PROBLEM STATEMENT: Could every line below be written out exactly as it appears?

DATA BLOCK:
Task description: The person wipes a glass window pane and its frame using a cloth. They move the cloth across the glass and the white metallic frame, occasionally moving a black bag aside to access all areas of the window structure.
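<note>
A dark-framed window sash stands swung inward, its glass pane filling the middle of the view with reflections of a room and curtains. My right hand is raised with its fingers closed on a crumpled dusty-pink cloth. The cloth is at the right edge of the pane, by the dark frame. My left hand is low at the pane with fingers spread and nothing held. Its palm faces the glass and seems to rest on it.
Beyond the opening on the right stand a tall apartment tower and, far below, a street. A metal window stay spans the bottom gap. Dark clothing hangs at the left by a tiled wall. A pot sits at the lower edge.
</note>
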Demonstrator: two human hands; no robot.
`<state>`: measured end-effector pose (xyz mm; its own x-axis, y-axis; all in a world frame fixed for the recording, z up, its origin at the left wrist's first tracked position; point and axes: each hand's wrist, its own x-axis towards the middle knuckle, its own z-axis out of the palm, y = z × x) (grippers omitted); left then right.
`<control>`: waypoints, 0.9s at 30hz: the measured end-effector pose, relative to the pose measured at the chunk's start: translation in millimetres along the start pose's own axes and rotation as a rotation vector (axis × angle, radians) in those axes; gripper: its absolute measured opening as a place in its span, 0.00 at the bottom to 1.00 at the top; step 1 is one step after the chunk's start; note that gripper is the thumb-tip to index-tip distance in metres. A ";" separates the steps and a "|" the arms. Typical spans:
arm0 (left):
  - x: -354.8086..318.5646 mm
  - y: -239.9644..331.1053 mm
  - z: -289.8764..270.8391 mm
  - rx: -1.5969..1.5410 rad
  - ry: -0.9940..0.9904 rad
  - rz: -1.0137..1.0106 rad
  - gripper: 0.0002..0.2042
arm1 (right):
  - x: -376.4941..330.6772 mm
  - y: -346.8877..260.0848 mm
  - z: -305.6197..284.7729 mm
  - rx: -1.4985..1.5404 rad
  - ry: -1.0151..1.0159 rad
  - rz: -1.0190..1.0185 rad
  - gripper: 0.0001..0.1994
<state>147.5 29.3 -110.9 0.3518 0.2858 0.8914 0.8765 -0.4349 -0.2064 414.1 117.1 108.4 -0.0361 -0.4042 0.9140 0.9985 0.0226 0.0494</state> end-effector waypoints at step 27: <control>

WRITTEN REPLY:
Task description: The person wipes a glass window pane and its frame using a cloth. They move the cloth across the glass and the white metallic frame, occasionally moving a black bag aside to access all areas of the window structure.
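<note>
A dark-framed window sash stands swung inward, its glass pane filling the middle of the view with reflections of a room and curtains. My right hand is raised with its fingers closed on a crumpled dusty-pink cloth. The cloth is at the right edge of the pane, by the dark frame. My left hand is low at the pane with fingers spread and nothing held. Its palm faces the glass and seems to rest on it.
Beyond the opening on the right stand a tall apartment tower and, far below, a street. A metal window stay spans the bottom gap. Dark clothing hangs at the left by a tiled wall. A pot sits at the lower edge.
</note>
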Demonstrator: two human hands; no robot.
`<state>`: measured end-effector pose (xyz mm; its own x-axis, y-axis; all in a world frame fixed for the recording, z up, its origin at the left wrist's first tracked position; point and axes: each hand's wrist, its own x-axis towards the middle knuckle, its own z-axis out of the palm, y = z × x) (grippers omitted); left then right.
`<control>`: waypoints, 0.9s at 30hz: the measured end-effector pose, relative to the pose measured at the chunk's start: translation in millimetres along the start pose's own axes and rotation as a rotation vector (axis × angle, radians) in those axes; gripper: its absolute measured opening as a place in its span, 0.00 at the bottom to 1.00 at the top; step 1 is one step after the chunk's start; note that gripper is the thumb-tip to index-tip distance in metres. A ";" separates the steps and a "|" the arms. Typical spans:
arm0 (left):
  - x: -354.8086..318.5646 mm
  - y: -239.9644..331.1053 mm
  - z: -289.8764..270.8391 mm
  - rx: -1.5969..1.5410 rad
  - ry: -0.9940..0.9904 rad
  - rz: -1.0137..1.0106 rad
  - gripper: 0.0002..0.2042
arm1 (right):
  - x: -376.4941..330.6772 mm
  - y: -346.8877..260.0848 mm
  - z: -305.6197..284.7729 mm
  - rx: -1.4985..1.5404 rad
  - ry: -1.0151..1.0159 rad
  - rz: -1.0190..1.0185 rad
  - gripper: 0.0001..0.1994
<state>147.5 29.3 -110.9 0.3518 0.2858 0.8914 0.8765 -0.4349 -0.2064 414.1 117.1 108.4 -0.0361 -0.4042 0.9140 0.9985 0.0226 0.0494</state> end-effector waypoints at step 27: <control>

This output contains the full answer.